* **TASK GOAL**:
Give every line of the data again, exactly.

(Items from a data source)

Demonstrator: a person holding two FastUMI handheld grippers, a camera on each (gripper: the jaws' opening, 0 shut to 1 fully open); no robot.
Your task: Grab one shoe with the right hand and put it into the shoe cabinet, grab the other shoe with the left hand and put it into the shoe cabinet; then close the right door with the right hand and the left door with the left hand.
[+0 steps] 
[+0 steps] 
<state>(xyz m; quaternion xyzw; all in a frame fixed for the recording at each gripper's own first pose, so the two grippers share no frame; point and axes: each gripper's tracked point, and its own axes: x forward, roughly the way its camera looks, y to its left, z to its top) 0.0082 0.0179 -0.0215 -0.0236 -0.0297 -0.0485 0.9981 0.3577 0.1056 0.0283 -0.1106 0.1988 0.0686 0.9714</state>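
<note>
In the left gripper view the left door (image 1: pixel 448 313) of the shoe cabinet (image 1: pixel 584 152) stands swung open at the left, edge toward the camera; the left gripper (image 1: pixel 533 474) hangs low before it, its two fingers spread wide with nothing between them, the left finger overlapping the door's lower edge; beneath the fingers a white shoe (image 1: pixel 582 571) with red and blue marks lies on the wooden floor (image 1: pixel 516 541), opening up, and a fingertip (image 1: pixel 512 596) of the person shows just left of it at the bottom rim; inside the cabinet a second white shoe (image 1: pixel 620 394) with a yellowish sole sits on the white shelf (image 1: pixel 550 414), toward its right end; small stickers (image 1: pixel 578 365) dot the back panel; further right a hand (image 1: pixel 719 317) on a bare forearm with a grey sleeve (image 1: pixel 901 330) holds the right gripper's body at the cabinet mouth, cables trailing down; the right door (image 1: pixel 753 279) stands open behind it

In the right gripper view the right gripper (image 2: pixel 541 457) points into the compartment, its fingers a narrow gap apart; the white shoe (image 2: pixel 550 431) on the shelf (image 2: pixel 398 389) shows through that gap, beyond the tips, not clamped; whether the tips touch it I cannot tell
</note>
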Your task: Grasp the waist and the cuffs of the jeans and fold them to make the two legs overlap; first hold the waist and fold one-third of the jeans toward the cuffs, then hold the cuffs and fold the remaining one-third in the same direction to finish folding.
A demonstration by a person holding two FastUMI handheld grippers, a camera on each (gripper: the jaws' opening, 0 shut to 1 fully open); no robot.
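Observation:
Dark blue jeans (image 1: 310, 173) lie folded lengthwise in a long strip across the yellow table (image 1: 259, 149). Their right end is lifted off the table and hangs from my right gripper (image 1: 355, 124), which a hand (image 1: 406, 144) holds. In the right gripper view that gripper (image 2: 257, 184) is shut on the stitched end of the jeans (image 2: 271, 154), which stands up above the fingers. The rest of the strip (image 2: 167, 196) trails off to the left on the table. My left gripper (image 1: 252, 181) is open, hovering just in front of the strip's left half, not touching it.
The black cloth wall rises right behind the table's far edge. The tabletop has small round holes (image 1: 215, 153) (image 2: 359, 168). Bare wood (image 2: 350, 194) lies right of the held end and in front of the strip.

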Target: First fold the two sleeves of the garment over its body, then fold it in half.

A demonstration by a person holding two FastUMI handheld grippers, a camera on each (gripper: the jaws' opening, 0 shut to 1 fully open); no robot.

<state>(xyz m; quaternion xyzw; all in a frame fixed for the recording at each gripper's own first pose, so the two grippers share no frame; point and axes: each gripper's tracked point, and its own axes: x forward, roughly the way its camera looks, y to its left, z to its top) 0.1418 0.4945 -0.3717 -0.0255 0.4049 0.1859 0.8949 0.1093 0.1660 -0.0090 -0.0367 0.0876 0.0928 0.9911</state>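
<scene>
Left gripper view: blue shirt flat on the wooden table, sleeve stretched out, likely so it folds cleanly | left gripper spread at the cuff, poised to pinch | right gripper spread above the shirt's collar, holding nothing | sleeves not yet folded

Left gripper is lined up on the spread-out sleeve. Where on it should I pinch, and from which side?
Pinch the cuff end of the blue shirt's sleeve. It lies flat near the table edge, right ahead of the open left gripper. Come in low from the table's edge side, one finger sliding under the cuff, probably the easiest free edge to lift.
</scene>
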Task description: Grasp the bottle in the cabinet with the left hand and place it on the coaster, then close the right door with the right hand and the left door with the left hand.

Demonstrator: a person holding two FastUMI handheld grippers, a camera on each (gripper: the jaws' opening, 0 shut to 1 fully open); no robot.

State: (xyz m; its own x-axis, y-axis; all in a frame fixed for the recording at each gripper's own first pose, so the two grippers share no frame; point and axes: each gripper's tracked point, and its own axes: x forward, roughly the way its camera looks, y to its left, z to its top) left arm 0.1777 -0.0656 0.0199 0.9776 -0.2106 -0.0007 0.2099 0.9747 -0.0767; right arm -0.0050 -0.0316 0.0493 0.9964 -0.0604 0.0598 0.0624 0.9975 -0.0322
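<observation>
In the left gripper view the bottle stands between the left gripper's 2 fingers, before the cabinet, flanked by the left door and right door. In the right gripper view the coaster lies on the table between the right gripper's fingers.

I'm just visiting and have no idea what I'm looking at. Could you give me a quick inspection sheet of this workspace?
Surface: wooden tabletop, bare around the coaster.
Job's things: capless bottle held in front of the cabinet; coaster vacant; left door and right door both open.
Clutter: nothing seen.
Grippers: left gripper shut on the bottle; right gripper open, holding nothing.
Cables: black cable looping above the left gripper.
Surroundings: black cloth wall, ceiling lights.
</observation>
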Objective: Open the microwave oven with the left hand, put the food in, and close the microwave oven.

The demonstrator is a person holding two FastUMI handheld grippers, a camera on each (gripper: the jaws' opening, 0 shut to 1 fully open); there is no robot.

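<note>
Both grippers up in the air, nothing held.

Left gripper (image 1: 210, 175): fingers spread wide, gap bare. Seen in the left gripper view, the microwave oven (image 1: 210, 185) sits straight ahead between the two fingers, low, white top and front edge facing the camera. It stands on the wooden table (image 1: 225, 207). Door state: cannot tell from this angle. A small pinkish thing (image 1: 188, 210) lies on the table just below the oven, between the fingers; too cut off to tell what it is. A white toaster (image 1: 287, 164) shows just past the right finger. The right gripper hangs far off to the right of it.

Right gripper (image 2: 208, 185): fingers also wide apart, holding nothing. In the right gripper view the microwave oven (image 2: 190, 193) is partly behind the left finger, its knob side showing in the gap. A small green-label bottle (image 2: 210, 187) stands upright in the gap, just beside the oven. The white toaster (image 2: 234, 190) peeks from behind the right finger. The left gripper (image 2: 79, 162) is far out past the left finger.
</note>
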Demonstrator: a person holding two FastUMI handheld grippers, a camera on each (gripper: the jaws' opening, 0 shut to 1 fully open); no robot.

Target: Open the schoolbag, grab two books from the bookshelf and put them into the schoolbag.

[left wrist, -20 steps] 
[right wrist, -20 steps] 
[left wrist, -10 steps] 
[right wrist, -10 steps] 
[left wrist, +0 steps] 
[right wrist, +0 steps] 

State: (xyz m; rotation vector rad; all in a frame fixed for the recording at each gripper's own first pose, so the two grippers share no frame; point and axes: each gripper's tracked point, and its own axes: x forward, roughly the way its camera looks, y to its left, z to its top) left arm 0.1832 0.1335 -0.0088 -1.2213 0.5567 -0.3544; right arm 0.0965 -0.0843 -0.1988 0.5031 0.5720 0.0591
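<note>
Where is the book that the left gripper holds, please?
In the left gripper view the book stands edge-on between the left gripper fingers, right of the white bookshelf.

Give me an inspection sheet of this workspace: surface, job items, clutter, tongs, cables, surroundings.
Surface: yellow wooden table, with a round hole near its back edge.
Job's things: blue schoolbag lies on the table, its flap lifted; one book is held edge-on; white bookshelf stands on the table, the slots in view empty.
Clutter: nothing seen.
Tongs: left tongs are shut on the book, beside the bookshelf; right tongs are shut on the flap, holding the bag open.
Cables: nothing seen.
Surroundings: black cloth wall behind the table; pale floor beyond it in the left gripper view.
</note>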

* **RESPONSE TO THIS TASK**:
Demonstrator: a person holding two FastUMI handheld grippers, a camera on each (gripper: the jaws' opening, 0 shut to 1 fully open); no robot.
Your task: Grab one shoe with the right hand and put it into the shoe cabinet, grab the other shoe with the left hand and put it into the shoe cabinet; then close the right door with the right hand and the left door with the left hand.
[+0 steps] 
[+0 steps] 
<state>(xyz m; quaternion xyzw; all in a frame fixed for the recording at each gripper's own first pose, so the two grippers share no frame; point and axes: each gripper's tracked point, and its own axes: x forward, roughly the way its camera looks, y to its left, z to its top) 0.0082 0.0179 -0.0215 -0.0236 -0.0297 -0.0485 0.9981 0.3577 0.1056 0.0283 -0.1106 0.1988 0.0686 0.9714</state>
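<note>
In the left gripper view the left door (image 1: pixel 448 313) of the shoe cabinet (image 1: pixel 584 152) stands swung open at the left, edge toward the camera; the left gripper (image 1: pixel 533 474) hangs low before it, its two fingers spread wide with nothing between them, the left finger overlapping the door's lower edge; beneath the fingers a white shoe (image 1: pixel 582 571) with red and blue marks lies on the wooden floor (image 1: pixel 516 541), opening up, and a fingertip (image 1: pixel 512 596) of the person shows just left of it at the bottom rim; inside the cabinet a second white shoe (image 1: pixel 620 394) with a yellowish sole sits on the white shelf (image 1: pixel 550 414), toward its right end; small stickers (image 1: pixel 578 365) dot the back panel; further right a hand (image 1: pixel 719 317) on a bare forearm with a grey sleeve (image 1: pixel 901 330) holds the right gripper's body at the cabinet mouth, cables trailing down; the right door (image 1: pixel 753 279) stands open behind it

In the right gripper view the right gripper (image 2: pixel 541 457) points into the compartment, its fingers a narrow gap apart; the white shoe (image 2: pixel 550 431) on the shelf (image 2: pixel 398 389) shows through that gap, beyond the tips, not clamped; whether the tips touch it I cannot tell
</note>
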Your task: Grasp the waist and the cuffs of the jeans and fold them to make the two legs overlap; first hold the waist and fold one-third of the jeans toward the cuffs, then hold the cuffs and fold the remaining one-third in the same direction to finish folding.
A demonstration by a person holding two FastUMI handheld grippers, a camera on each (gripper: the jaws' opening, 0 shut to 1 fully open); no robot.
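Observation:
Dark blue jeans (image 1: 310, 173) lie folded lengthwise in a long strip across the yellow table (image 1: 259, 149). Their right end is lifted off the table and hangs from my right gripper (image 1: 355, 124), which a hand (image 1: 406, 144) holds. In the right gripper view that gripper (image 2: 257, 184) is shut on the stitched end of the jeans (image 2: 271, 154), which stands up above the fingers. The rest of the strip (image 2: 167, 196) trails off to the left on the table. My left gripper (image 1: 252, 181) is open, hovering just in front of the strip's left half, not touching it.
The black cloth wall rises right behind the table's far edge. The tabletop has small round holes (image 1: 215, 153) (image 2: 359, 168). Bare wood (image 2: 350, 194) lies right of the held end and in front of the strip.
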
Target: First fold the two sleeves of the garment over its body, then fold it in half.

A demonstration by a person holding two FastUMI handheld grippers, a camera on each (gripper: the jaws' opening, 0 shut to 1 fully open); no robot.

<state>(xyz m; quaternion xyzw; all in a frame fixed for the recording at each gripper's own first pose, so the two grippers share no frame; point and axes: each gripper's tracked point, and its own axes: x forward, roughly the way its camera looks, y to its left, z to its top) 0.1418 0.4945 -0.3717 -0.0255 0.4049 0.1859 0.8949 0.1093 0.1660 -0.0090 -0.0367 0.0876 0.0928 0.9911</state>
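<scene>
Left gripper view: blue shirt flat on the wooden table, sleeve stretched out, likely so it folds cleanly | left gripper spread at the cuff, poised to pinch | right gripper spread above the shirt's collar, holding nothing | sleeves not yet folded

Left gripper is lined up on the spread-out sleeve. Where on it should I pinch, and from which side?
Pinch the cuff end of the blue shirt's sleeve. It lies flat near the table edge, right ahead of the open left gripper. Come in low from the table's edge side, one finger sliding under the cuff, probably the easiest free edge to lift.
</scene>
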Task description: Grasp the bottle in the cabinet with the left hand and place it on the coaster, then close the right door with the right hand and the left door with the left hand.

Demonstrator: a person holding two FastUMI handheld grippers, a camera on each (gripper: the jaws' opening, 0 shut to 1 fully open); no robot.

State: (xyz m; its own x-axis, y-axis; all in a frame fixed for the recording at each gripper's own first pose, so the two grippers share no frame; point and axes: each gripper's tracked point, and its own axes: x forward, roughly the way its camera looks, y to its left, z to its top) left arm 0.1777 -0.0656 0.0199 0.9776 -0.2106 -0.0007 0.2099 0.9747 -0.0767; right arm -0.0050 -0.0316 0.0493 0.9964 -0.0604 0.0598 0.0624 0.9975 -0.0322
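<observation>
In the left gripper view the bottle stands between the left gripper's 2 fingers, before the cabinet, flanked by the left door and right door. In the right gripper view the coaster lies on the table between the right gripper's fingers.

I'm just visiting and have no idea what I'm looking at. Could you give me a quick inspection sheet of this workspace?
Surface: wooden tabletop, bare around the coaster.
Job's things: capless bottle held in front of the cabinet; coaster vacant; left door and right door both open.
Clutter: nothing seen.
Grippers: left gripper shut on the bottle; right gripper open, holding nothing.
Cables: black cable looping above the left gripper.
Surroundings: black cloth wall, ceiling lights.
</observation>
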Objective: Open the microwave oven with the left hand, put the food in, and close the microwave oven.

The demonstrator is a person holding two FastUMI handheld grippers, a camera on each (gripper: the jaws' opening, 0 shut to 1 fully open); there is no robot.

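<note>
Both grippers up in the air, nothing held.

Left gripper (image 1: 210, 175): fingers spread wide, gap bare. Seen in the left gripper view, the microwave oven (image 1: 210, 185) sits straight ahead between the two fingers, low, white top and front edge facing the camera. It stands on the wooden table (image 1: 225, 207). Door state: cannot tell from this angle. A small pinkish thing (image 1: 188, 210) lies on the table just below the oven, between the fingers; too cut off to tell what it is. A white toaster (image 1: 287, 164) shows just past the right finger. The right gripper hangs far off to the right of it.

Right gripper (image 2: 208, 185): fingers also wide apart, holding nothing. In the right gripper view the microwave oven (image 2: 190, 193) is partly behind the left finger, its knob side showing in the gap. A small green-label bottle (image 2: 210, 187) stands upright in the gap, just beside the oven. The white toaster (image 2: 234, 190) peeks from behind the right finger. The left gripper (image 2: 79, 162) is far out past the left finger.
</note>
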Demonstrator: a person holding two FastUMI handheld grippers, a camera on each (gripper: the jaws' opening, 0 shut to 1 fully open); no robot.

Target: Open the schoolbag, grab two books from the bookshelf and put them into the schoolbag.

[left wrist, -20 steps] 
[right wrist, -20 steps] 
[left wrist, -10 steps] 
[right wrist, -10 steps] 
[left wrist, +0 steps] 
[right wrist, +0 steps] 

State: (xyz m; rotation vector rad; all in a frame fixed for the recording at each gripper's own first pose, so the two grippers share no frame; point and axes: each gripper's tracked point, and its own axes: x forward, roughly the way its camera looks, y to its left, z to its top) left arm 0.1832 0.1335 -0.0088 -1.2213 0.5567 -0.3544; right arm 0.0965 -0.0843 -0.1988 0.5031 0.5720 0.0591
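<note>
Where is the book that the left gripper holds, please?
In the left gripper view the book stands edge-on between the left gripper fingers, right of the white bookshelf.

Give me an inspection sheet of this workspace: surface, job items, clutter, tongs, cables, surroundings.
Surface: yellow wooden table, with a round hole near its back edge.
Job's things: blue schoolbag lies on the table, its flap lifted; one book is held edge-on; white bookshelf stands on the table, the slots in view empty.
Clutter: nothing seen.
Tongs: left tongs are shut on the book, beside the bookshelf; right tongs are shut on the flap, holding the bag open.
Cables: nothing seen.
Surroundings: black cloth wall behind the table; pale floor beyond it in the left gripper view.
</note>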

The output is finished and nothing more is needed.